## Your objective
Read the data below. Every line holding the string "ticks" must be copied.

Collection entries
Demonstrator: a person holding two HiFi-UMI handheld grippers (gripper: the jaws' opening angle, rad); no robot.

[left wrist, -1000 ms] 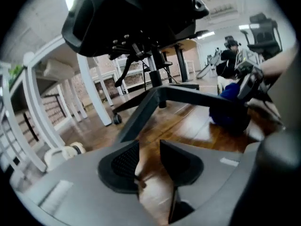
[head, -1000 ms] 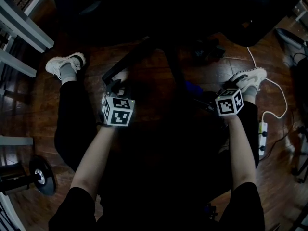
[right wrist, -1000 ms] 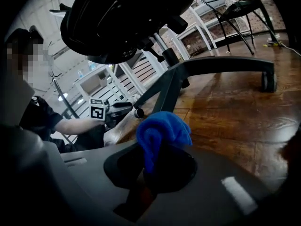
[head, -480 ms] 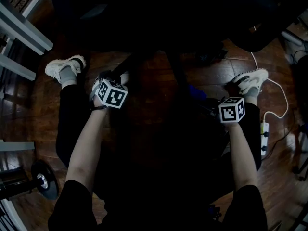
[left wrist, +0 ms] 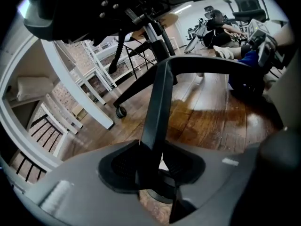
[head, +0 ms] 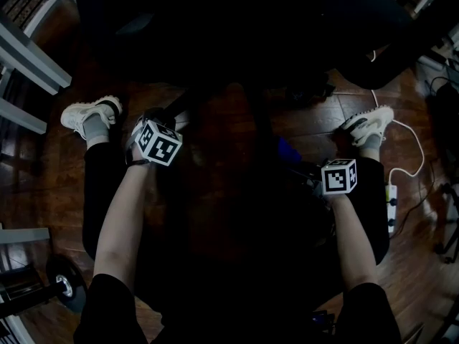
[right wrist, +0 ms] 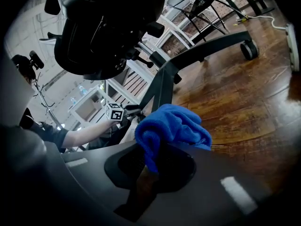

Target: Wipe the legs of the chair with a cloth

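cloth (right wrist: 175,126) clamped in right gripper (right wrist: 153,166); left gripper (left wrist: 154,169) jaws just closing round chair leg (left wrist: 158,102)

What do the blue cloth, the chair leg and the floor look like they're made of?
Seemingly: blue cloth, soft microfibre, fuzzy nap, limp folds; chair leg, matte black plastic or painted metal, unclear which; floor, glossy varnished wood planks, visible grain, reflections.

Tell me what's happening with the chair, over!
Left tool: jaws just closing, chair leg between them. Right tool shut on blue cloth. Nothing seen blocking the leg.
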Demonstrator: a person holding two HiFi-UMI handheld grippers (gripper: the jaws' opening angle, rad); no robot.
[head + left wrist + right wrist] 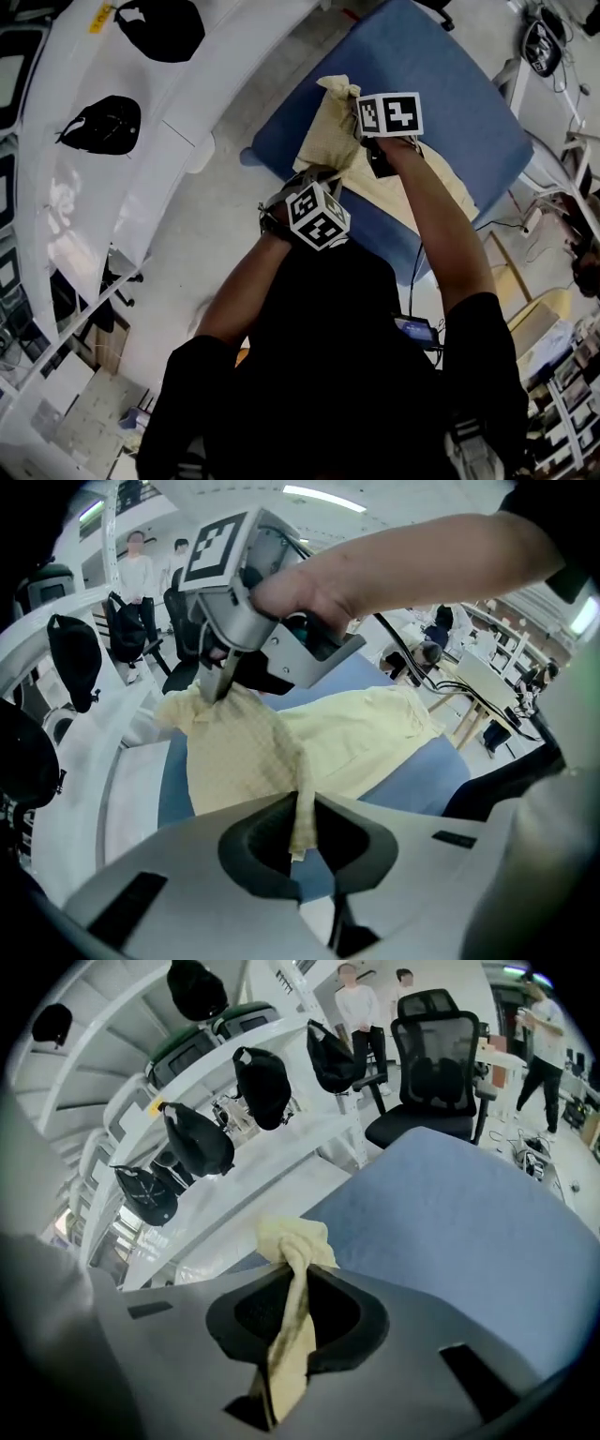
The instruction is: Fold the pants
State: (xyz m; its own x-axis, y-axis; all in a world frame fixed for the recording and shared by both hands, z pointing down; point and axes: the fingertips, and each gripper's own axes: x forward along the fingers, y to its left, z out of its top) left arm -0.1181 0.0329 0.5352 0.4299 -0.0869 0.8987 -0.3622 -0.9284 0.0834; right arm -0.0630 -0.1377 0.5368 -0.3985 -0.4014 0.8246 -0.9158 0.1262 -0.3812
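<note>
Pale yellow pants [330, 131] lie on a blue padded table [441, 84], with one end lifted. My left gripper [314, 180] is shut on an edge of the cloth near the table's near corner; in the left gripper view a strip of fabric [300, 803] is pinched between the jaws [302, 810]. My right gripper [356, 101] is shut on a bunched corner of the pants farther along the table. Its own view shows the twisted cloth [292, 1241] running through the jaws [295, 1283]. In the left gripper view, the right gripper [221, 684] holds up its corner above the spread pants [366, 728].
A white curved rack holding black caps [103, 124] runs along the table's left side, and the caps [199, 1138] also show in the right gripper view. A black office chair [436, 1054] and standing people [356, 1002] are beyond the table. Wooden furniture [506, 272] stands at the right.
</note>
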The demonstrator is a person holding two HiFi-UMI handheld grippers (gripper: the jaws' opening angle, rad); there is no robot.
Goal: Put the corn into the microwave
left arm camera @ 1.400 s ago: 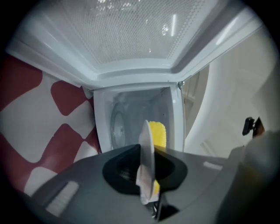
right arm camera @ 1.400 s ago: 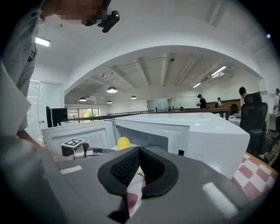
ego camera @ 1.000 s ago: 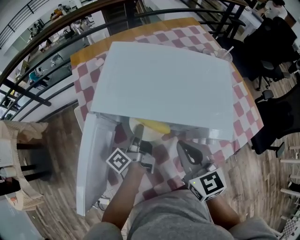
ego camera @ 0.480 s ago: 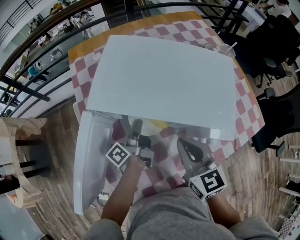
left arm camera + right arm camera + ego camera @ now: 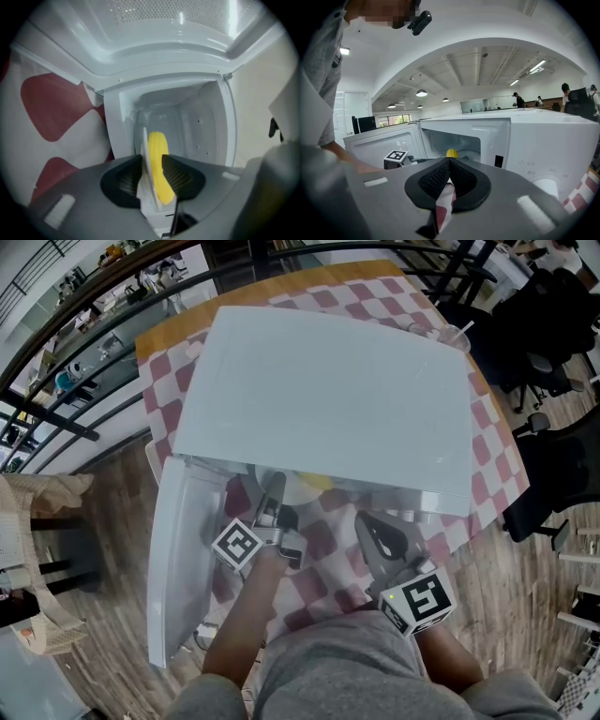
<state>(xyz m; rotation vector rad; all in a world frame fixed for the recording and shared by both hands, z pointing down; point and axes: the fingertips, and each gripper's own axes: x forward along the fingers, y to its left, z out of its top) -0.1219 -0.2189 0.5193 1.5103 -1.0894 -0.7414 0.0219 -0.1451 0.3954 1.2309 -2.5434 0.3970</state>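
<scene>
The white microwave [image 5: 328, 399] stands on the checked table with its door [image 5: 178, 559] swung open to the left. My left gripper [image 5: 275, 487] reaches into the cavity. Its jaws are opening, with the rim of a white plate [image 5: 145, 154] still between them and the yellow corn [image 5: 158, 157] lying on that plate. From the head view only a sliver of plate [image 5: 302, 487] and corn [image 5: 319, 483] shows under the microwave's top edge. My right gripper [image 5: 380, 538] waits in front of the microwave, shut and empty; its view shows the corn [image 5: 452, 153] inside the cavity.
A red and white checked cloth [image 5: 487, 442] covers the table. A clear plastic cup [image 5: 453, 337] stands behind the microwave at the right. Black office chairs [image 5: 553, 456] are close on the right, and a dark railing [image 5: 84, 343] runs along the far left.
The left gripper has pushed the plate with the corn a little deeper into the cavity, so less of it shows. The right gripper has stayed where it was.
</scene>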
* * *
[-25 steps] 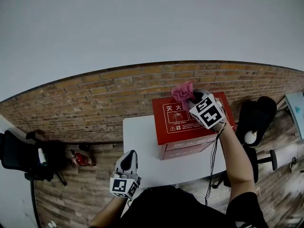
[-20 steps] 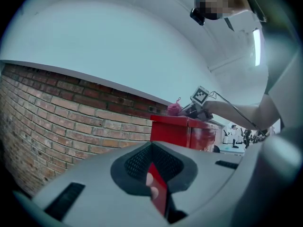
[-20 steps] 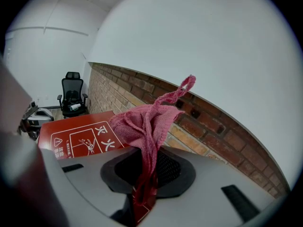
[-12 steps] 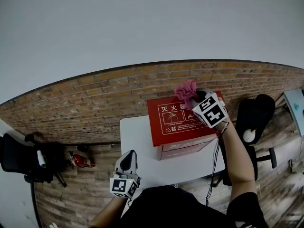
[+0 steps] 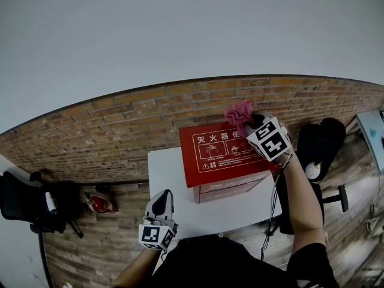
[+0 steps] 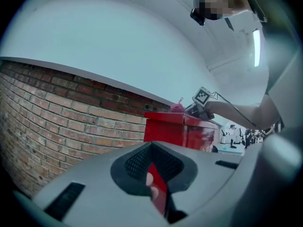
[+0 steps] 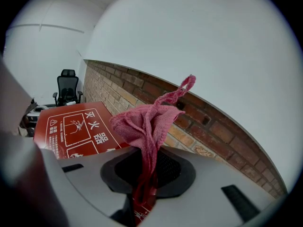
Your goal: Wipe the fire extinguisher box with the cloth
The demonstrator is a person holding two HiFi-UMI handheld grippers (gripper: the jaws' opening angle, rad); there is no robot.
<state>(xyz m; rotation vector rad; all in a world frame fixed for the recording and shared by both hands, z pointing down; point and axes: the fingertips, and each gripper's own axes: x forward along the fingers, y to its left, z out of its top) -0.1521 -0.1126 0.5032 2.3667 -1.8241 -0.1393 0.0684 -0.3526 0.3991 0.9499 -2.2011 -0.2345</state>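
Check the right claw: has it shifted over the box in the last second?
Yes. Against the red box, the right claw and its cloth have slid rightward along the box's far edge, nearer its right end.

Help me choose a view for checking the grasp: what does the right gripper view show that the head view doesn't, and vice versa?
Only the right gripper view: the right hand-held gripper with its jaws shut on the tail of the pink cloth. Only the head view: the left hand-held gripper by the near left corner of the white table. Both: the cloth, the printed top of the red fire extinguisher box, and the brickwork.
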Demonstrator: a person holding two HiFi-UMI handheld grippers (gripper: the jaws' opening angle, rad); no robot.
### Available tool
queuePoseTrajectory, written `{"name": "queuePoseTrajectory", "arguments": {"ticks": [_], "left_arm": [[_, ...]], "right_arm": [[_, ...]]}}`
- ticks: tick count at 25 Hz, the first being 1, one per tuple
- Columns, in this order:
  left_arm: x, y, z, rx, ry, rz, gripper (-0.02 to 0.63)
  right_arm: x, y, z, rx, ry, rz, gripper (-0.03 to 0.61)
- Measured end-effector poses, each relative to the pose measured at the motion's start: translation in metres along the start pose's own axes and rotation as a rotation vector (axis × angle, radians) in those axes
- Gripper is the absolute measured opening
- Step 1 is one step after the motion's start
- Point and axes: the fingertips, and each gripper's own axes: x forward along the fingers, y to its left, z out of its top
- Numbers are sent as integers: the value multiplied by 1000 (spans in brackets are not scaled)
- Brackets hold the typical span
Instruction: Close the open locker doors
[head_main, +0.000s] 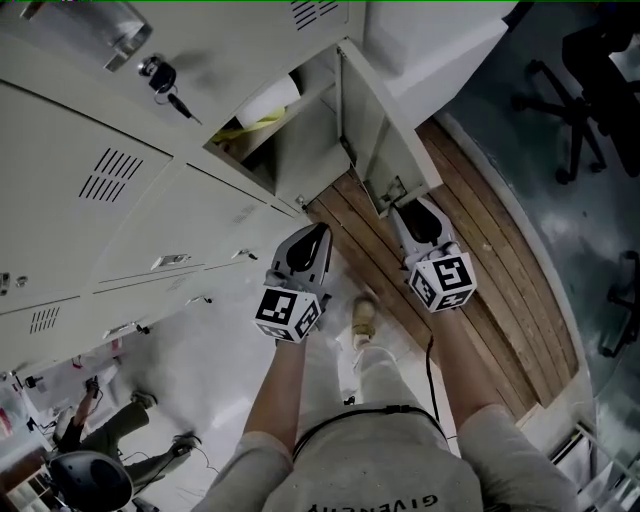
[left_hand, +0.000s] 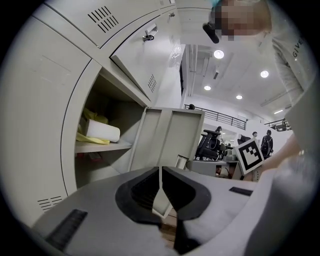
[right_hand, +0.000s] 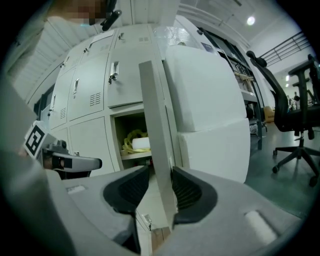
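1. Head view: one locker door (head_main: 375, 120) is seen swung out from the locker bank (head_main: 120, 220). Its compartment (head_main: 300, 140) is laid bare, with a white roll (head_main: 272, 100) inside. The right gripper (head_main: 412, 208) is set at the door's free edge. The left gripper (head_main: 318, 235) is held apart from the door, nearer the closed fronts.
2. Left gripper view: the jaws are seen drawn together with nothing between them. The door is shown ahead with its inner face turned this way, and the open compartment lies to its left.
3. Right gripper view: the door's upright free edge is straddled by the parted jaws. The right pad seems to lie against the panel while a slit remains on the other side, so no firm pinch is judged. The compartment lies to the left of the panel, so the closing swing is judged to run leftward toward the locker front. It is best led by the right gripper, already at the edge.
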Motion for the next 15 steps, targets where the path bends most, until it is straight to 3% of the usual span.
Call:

## Written answer
queuePoseTrajectory, written `{"name": "queuePoseTrajectory", "arguments": {"ticks": [_], "left_arm": [[_, ...]], "right_arm": [[_, ...]]}}`
- ticks: tick count at 25 Hz, the first being 1, one per tuple

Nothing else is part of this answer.